== EXERCISE DESCRIPTION ==
Below are the records. Retype exactly the lines between the lines holding "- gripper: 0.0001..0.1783" and "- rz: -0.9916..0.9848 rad", inclusive.

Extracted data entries
________________________

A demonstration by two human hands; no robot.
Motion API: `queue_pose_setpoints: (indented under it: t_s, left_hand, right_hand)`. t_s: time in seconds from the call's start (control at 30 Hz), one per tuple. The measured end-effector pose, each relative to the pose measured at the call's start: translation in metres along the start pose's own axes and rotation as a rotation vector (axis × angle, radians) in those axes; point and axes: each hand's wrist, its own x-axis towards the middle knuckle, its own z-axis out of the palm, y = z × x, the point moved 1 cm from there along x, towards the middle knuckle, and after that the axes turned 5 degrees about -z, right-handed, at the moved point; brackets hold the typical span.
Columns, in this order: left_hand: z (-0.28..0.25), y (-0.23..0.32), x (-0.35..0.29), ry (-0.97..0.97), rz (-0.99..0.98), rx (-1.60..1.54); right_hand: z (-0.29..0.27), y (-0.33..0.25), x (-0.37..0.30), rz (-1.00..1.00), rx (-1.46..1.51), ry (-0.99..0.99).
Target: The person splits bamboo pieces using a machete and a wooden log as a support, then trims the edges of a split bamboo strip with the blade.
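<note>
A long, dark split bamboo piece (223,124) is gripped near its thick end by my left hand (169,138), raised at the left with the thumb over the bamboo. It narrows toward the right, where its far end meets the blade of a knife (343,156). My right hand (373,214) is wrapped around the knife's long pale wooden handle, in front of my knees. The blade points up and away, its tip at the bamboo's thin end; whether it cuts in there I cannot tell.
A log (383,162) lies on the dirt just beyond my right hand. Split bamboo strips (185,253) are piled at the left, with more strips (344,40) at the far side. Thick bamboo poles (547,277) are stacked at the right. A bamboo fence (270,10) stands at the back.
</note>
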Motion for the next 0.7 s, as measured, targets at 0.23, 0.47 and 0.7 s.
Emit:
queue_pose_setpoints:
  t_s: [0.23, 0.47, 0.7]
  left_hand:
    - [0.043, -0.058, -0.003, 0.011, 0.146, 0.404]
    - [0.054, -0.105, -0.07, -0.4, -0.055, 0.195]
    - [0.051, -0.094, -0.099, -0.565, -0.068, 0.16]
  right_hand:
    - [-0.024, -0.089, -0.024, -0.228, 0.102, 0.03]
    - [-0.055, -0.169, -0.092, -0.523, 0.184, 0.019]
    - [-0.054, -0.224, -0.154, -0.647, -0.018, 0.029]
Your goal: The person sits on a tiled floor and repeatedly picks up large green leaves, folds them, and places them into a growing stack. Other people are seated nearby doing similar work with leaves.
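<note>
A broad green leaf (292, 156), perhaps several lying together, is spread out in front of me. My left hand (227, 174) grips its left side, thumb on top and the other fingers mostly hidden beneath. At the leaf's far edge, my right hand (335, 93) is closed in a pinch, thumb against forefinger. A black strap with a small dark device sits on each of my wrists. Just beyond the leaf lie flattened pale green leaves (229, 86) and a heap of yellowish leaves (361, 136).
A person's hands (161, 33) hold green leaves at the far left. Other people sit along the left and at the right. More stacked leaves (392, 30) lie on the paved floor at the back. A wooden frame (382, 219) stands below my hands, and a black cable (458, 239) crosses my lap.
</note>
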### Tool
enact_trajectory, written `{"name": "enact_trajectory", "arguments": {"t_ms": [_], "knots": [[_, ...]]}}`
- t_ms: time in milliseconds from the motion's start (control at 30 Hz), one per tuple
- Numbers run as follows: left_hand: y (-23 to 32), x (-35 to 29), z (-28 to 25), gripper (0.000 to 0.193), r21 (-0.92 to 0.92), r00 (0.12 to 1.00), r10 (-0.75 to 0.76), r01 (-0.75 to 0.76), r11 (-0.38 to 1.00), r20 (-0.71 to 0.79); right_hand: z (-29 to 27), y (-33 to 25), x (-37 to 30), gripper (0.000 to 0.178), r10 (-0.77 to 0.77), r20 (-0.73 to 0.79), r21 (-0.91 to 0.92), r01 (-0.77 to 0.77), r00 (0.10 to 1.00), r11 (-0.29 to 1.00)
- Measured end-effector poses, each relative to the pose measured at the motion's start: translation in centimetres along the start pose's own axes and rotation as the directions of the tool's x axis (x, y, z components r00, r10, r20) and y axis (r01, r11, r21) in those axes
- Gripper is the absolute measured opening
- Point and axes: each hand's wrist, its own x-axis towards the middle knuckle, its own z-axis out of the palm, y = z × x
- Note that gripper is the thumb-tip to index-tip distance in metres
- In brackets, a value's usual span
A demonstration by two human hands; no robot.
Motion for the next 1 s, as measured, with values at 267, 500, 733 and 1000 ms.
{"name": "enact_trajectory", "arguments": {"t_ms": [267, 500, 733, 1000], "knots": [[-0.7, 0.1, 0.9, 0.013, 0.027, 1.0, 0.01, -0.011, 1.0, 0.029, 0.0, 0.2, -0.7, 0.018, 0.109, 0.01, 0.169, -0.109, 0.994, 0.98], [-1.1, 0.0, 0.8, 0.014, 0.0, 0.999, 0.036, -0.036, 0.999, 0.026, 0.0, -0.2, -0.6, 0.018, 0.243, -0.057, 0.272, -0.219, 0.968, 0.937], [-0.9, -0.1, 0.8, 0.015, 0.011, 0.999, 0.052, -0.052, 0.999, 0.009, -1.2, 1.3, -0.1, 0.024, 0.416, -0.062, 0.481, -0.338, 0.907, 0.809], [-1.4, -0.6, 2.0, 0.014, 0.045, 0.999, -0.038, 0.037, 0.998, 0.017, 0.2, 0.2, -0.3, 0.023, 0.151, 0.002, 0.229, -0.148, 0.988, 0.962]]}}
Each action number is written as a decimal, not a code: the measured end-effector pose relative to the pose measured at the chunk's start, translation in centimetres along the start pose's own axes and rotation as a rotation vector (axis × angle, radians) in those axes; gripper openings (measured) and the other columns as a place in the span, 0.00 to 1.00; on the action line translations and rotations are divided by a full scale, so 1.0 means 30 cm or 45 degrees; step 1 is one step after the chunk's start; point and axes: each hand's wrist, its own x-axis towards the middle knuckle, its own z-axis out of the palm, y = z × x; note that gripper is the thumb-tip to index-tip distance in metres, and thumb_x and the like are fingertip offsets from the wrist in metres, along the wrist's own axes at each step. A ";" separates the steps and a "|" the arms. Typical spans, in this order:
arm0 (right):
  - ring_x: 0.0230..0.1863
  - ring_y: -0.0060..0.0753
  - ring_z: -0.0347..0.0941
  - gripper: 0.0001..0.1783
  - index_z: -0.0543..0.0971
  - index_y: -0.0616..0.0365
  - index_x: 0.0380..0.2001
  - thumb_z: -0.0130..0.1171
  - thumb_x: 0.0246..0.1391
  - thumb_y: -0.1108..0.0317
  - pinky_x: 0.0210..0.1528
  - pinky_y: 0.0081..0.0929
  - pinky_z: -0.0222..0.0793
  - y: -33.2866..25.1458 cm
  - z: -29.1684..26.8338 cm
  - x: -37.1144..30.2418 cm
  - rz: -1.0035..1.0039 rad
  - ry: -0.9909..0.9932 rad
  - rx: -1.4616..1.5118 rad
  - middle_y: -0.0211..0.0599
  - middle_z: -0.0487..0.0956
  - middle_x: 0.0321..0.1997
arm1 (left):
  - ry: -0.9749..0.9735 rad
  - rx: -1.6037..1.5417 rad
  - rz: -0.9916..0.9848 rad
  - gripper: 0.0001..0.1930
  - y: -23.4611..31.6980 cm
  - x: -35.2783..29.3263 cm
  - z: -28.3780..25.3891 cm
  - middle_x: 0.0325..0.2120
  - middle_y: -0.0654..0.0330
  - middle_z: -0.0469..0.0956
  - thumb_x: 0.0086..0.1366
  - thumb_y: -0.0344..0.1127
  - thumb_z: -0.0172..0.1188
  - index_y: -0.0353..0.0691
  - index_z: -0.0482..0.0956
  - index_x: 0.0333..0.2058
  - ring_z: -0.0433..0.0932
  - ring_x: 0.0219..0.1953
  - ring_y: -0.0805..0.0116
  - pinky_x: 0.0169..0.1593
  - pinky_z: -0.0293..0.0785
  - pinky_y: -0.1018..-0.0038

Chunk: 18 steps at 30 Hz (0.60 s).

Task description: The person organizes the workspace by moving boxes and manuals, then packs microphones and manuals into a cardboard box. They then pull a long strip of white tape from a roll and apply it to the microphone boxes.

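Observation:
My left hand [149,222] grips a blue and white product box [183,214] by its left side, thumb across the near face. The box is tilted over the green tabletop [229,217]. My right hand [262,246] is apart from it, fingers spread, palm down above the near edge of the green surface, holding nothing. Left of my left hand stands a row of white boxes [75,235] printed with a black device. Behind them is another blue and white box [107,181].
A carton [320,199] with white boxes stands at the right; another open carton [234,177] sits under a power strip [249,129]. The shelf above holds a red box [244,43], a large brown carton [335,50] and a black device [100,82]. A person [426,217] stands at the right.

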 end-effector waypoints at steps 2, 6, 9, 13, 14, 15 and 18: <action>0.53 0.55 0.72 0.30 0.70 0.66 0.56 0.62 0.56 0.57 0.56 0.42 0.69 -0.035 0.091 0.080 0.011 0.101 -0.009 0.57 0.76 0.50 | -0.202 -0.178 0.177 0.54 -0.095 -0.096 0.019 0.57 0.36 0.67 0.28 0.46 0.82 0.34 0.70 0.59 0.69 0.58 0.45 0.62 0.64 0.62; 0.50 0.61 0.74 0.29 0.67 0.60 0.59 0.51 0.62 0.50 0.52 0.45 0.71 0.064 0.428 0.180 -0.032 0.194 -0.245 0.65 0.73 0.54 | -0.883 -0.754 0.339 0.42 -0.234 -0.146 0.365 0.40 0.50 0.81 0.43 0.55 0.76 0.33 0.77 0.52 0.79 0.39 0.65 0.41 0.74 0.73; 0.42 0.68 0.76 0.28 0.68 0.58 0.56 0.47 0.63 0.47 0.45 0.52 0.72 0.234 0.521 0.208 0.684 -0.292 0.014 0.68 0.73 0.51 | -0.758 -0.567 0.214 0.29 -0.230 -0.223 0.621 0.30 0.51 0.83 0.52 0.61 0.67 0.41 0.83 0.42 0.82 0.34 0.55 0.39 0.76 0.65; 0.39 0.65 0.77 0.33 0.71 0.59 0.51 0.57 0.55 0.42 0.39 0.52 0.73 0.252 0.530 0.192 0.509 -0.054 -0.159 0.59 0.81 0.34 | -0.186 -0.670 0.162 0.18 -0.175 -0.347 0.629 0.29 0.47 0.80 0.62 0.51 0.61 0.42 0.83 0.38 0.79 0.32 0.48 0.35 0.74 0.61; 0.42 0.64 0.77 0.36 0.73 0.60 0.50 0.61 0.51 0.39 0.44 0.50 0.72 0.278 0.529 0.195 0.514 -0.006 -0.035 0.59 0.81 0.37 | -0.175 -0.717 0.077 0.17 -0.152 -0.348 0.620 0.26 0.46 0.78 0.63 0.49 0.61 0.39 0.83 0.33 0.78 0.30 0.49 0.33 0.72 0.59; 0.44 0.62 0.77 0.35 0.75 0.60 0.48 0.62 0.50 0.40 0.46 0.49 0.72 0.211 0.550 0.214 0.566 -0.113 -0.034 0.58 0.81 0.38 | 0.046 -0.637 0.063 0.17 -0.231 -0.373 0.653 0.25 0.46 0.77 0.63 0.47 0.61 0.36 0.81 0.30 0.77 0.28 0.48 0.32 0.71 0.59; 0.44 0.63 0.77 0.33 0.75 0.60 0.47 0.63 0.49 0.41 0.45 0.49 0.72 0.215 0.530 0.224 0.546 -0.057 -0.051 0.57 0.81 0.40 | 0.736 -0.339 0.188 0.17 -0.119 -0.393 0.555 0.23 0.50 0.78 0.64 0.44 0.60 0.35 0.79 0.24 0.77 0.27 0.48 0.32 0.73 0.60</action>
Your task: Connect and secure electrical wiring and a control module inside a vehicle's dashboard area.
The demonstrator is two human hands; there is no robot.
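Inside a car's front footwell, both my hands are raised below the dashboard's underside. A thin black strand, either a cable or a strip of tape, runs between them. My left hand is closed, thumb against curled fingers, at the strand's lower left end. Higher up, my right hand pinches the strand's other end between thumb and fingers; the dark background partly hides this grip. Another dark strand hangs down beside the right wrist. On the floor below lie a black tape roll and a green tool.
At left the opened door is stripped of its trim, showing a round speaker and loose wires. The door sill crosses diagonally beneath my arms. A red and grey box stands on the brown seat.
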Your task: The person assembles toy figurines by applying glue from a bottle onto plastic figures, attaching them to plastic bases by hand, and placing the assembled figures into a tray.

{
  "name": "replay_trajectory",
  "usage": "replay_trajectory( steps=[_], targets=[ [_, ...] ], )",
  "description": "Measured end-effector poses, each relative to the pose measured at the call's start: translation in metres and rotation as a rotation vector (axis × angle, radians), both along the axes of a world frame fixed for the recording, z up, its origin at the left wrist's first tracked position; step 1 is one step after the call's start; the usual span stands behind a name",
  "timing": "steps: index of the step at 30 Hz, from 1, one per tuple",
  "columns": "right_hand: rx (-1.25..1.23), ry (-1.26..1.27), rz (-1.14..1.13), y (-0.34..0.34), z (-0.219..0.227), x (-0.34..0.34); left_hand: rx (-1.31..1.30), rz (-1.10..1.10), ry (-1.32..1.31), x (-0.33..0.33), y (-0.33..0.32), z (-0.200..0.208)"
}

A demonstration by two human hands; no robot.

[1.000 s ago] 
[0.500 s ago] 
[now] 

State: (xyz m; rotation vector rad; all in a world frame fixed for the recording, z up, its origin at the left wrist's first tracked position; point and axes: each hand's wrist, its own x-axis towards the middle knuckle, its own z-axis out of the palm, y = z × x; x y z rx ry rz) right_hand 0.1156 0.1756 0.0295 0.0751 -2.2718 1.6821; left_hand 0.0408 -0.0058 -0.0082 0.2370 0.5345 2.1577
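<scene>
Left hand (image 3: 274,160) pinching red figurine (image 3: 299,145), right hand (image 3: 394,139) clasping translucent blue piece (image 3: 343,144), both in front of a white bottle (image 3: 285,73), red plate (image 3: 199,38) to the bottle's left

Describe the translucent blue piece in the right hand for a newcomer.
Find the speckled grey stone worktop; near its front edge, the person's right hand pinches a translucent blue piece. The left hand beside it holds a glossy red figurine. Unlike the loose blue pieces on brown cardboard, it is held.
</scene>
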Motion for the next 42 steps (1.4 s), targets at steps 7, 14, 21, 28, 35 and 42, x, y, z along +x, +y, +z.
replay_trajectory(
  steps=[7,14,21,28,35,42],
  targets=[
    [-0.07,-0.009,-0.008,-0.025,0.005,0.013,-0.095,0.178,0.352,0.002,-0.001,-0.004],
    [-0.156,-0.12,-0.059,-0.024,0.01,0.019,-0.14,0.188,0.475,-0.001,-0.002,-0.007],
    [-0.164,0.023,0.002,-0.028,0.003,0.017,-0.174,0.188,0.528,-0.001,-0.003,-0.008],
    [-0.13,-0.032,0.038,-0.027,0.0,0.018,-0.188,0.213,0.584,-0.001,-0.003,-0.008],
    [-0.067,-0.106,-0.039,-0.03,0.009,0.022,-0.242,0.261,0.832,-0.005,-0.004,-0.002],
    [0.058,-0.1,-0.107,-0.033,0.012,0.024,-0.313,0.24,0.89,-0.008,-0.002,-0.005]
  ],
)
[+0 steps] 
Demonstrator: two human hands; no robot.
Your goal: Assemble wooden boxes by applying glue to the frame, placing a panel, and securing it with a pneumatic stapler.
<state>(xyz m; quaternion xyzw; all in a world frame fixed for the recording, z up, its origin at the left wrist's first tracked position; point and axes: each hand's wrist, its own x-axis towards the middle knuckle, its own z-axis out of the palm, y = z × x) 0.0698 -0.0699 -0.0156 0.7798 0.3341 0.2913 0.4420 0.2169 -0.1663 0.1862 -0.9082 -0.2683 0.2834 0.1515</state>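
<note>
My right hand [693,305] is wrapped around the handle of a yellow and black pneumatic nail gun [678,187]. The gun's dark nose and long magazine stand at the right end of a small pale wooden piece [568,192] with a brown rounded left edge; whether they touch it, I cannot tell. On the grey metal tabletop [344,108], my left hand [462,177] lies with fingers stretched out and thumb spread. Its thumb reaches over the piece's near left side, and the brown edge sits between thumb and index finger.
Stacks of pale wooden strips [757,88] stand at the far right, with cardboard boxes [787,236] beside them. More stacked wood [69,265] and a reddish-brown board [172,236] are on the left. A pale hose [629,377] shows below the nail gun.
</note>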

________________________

== EXERCISE SOLUTION ==
  - gripper: 0.0001..0.1783
  - index_z: -0.0543..0.0971
  - index_y: -0.0616..0.0365
  - index_x: 0.0380..0.2001
  - thumb_z: -0.0130..0.1171
  - thumb_x: 0.0246..0.1391
  - thumb_y: -0.1108..0.0317
  - pinky_x: 0.0210..0.1528
  - pinky_y: 0.0081..0.0929
  - pinky_z: -0.0222..0.0793
  - y: -33.2866..25.1458 cm
  - z: -29.1684..26.8338 cm
  - x: -37.1144..30.2418 cm
  - rz: -1.0035..1.0039 rad
  - ry: -0.9909..0.9932 rad
  - rx: -1.4616..1.5118 rad
  - middle_y: -0.0211..0.0599
  - middle_z: -0.0487..0.0956
  - middle_x: 0.0321..0.1997
arm1 (left):
  - ry: -0.9749..0.9735 rad
  - rx: -1.6037..1.5417 rad
  - rz: -0.9916..0.9848 rad

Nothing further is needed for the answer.